The scientific community has long appreciated the significance of the Amazon River (river-to-shelf) system in terms of its near- and far-field physical and biogeochemical impacts, and as the only large river on earth that is still largely unspoiled by human action.
Michael Bruno, Feiler Chair Professor and Dean of the Schaefer School of Engineering and Science and Alan Blumberg, George Meade Bond Professor and Director of the Davidson Laboratory recently returned from a reconnaissance trip to the legendary river. Collaborating with some 79 international faculty and graduate students, their effort, called Amazon Pulse, not only aims to improve scientific understanding of the river, but to create management and predictive tools so that the science may be immediately and usefully applied.
“Our trip into the Amazon River was amazing,” says Blumberg. We were able to experience firsthand the vastness of the system and its energy.”
“The sun is always shining and it is always raining,” says Blumberg. “In a sense it is an accelerated natural laboratory because there is so much energy concentrated in one system,” he explains.

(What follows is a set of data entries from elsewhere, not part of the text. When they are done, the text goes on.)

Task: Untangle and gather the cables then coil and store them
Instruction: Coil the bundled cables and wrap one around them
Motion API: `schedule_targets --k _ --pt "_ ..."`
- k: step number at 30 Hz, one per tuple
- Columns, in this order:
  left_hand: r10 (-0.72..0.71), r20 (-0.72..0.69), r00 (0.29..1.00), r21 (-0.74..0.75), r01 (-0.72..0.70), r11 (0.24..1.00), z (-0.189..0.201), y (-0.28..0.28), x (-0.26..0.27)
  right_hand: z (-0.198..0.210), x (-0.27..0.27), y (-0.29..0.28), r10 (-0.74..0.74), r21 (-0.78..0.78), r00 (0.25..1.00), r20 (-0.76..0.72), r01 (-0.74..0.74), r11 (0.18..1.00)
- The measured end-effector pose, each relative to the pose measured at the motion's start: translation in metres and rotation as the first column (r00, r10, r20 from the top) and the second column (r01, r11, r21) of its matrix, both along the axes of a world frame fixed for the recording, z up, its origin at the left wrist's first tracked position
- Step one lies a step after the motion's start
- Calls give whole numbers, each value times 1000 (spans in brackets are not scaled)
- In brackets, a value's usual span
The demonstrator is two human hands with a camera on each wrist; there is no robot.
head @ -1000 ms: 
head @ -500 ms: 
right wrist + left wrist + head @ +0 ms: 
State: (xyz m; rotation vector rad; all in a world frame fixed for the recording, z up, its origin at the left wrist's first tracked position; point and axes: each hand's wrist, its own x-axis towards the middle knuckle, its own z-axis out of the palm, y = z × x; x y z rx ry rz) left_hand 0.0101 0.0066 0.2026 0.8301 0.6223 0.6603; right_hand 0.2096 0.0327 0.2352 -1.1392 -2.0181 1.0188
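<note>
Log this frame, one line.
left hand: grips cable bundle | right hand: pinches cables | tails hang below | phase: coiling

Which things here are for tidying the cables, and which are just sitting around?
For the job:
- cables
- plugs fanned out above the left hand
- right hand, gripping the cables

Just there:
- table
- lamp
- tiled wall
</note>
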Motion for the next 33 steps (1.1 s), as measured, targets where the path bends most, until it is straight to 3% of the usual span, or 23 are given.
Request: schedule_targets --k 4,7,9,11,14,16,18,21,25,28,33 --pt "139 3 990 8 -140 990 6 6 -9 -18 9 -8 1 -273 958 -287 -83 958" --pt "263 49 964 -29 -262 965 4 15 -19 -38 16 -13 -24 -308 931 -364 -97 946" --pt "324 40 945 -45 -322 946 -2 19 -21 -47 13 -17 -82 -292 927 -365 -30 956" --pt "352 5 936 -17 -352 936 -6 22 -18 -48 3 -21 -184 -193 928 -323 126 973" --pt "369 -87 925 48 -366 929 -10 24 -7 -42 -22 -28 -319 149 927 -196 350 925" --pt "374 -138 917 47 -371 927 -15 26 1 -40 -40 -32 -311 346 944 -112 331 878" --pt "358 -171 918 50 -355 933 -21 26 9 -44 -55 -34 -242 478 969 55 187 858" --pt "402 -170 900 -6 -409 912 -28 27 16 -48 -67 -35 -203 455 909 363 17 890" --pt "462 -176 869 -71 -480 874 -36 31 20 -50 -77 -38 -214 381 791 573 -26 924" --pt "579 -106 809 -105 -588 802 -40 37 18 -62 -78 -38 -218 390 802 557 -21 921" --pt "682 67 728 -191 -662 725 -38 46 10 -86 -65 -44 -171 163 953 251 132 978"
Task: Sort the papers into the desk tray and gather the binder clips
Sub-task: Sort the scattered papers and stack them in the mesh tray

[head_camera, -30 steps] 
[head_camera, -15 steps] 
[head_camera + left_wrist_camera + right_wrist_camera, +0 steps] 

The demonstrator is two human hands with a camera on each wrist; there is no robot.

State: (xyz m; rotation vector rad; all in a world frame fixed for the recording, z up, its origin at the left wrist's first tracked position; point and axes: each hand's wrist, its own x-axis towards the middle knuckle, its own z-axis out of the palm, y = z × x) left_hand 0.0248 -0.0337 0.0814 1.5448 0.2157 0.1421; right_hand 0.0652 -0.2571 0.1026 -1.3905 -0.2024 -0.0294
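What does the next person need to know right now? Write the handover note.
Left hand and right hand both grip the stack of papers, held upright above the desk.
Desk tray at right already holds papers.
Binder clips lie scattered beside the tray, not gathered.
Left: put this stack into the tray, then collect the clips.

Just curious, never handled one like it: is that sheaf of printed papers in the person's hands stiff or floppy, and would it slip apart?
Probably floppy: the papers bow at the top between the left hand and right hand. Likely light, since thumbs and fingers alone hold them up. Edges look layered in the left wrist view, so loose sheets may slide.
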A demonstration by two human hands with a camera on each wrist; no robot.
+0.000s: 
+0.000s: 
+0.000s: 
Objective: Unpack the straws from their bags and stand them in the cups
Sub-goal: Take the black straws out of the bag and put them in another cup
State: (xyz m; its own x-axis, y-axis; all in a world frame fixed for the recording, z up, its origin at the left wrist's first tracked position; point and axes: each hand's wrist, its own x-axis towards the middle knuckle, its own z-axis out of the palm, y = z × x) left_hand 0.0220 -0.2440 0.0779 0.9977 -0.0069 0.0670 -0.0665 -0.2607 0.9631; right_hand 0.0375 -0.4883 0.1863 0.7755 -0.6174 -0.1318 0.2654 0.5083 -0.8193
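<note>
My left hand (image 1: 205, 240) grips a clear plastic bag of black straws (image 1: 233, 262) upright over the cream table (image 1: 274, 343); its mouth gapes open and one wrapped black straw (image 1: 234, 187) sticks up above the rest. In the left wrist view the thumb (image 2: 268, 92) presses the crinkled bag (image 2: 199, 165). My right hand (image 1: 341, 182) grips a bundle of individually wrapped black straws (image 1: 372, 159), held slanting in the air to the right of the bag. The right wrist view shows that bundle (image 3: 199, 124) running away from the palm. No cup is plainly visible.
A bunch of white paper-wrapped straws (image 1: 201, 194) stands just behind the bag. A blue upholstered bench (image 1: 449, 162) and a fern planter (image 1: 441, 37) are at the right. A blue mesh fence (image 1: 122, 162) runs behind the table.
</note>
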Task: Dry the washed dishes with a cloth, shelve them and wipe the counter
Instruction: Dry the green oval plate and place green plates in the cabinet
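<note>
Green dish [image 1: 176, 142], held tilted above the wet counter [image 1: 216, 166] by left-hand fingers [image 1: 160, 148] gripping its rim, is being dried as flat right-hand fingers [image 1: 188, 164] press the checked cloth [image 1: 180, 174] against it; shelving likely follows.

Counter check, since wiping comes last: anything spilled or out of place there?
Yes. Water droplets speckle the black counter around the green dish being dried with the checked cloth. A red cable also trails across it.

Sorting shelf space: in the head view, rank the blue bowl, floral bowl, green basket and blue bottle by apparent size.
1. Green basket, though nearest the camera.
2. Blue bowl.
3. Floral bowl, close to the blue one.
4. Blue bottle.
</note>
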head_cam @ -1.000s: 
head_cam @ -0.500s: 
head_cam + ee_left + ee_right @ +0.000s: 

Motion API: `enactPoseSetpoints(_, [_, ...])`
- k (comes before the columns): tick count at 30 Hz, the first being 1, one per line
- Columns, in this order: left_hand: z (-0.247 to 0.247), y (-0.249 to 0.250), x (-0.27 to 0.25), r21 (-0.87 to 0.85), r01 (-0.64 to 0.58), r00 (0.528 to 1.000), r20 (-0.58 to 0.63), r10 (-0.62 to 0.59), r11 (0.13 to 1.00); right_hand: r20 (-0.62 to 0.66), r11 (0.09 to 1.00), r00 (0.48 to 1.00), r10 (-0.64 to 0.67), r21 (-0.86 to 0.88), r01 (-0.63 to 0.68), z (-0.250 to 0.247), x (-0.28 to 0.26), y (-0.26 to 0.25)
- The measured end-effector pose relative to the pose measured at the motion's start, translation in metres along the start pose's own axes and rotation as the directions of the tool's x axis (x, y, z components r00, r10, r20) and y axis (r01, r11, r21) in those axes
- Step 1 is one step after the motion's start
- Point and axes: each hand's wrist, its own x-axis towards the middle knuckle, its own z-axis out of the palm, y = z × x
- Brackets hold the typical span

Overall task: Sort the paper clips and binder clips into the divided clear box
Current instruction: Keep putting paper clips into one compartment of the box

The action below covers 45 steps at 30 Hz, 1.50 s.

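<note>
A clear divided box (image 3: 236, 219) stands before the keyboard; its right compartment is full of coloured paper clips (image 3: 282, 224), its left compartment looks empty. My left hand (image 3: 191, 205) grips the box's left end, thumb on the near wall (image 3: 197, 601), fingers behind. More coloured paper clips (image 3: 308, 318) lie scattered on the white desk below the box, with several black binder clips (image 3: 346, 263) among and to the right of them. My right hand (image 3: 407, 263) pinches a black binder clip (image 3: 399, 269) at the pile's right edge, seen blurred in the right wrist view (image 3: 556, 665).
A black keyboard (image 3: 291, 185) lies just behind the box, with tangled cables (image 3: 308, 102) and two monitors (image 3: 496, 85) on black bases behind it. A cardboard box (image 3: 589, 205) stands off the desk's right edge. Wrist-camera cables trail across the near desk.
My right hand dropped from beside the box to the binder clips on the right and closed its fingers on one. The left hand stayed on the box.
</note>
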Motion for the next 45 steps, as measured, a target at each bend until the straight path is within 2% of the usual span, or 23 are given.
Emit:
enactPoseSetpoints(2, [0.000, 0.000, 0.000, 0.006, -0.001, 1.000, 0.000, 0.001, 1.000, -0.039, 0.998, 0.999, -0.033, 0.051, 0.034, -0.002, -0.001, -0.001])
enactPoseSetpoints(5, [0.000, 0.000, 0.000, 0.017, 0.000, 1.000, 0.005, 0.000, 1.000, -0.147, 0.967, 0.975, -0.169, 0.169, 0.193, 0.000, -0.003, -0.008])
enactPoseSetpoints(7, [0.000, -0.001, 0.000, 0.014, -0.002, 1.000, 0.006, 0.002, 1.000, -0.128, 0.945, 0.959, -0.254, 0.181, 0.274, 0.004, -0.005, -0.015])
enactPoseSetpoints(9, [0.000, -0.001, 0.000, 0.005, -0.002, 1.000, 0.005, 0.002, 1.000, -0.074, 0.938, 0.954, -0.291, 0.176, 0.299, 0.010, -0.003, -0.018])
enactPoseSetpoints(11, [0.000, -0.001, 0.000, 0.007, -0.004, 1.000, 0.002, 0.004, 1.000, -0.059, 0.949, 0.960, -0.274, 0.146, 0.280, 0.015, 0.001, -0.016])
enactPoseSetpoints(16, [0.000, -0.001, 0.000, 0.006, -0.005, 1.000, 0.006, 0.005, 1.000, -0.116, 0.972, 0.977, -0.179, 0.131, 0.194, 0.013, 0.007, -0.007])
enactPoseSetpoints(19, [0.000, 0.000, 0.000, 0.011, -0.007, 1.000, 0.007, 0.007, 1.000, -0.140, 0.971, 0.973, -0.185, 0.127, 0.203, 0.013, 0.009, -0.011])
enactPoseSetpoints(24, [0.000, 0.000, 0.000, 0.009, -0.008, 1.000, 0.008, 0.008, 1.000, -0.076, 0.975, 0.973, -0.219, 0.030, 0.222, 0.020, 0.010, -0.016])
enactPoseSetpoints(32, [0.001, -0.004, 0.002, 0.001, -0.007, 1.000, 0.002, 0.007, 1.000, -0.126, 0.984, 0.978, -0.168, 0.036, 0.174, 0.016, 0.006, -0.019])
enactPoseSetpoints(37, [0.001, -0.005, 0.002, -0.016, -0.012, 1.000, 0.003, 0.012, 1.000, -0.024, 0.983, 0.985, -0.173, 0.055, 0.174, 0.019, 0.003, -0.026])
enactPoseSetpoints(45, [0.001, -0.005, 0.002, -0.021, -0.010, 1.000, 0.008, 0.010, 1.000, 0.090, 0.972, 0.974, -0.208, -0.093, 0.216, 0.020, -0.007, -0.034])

Part of a team of US and Brazilian scientists that spent five days trooping through mudflats, tidal mangroves and the coastal ocean, Blumberg and Bruno studied the interaction of the sediments with the water dynamics.
According to Blumberg, the Amazon is a unique natural laboratory for studying the physics and sediment dynamics of a riverine system. It has much fresh water discharge (20% of the global discharge), huge tidal ranges (3 to 4 m) and tremendous loads of fine grain sediments (10% of the world’s fluvial sediment supply).
“We cleaned the mud off our clothes by jumping into the river only to find that our clothes became laden with fine grain sediments that were even harder to get out,” explains Blumberg. “No snakes or piranhas, thankfully, but mosquitos were always around.”
To achieve their goal, Amazon Pulse will establish a real-time observatory as well as perform a series of fundamental science projects around the observatory effort. The international collaboration will matrix the research and observatory activities in field science, modeling, and remote sensing with foci by location, to include the tidal river, the coastal zone/inner shelf, and the outer shelf.
“Most of what we know about the Amazon is from a joint US/Brazilian study that was done 20 years ago—so questions are being asked about what impact, if any, climate change, is having on the Amazon,” says Bruno. “The answer is that we don’t know; we don’t even have a baseline.”
Additionally, enhanced understanding of the Amazon River-to-Coast Region will support local efforts to manage and preserve this vital natural resource for future generations, and will provide the present-day baseline information necessary to understand—and predict—future changes under different climate change and human activity scenarios.
“There is so much that we still do not understand about the Amazon, the dominant river system on the planet, and its influence on local, regional and global dynamics,” says Bruno.
To that end, the researchers’ long-term goal is to design and construct an integrated and sustained observation and forecasting system for the Amazon River to Coast Region.
“Our initiative will establish a real-time observatory and prediction system much like the Stevens’ New York Harbor Observing and Prediction System (NYHOPS) that forecasts ocean currents for drift simulations in support of pollutant tracking and search and rescue planning,” says Bruno.
Researchers will be able to monitor the pulse of the river seeing changes due to climate variability and human activities in the watershed as they occur.
Funded, in part, by a National Science Foundation grant through the Pan American Advanced Studies Institute (PASI) titled “Toward a Sustained Operational River-to-Shelf Observation & Prediction System for the Amazon,” the trip was an extension of a workshop held last summer that helped inform U.S. participants of the unique physical oceanographic, hydrodynamic, sediment transport, and coastal sedimentation that affect the ecosystems characteristics of the Amazon fluvial-coast-shelf region. The workshop also facilitated the formation of working relationships between the region’s scientists and engineers and their U.S. counterparts, as well as among scientists working in various disciplines.
“Our trip was as much about establishing trusted scientific and personal relationships as it was about the science,” says Blumberg.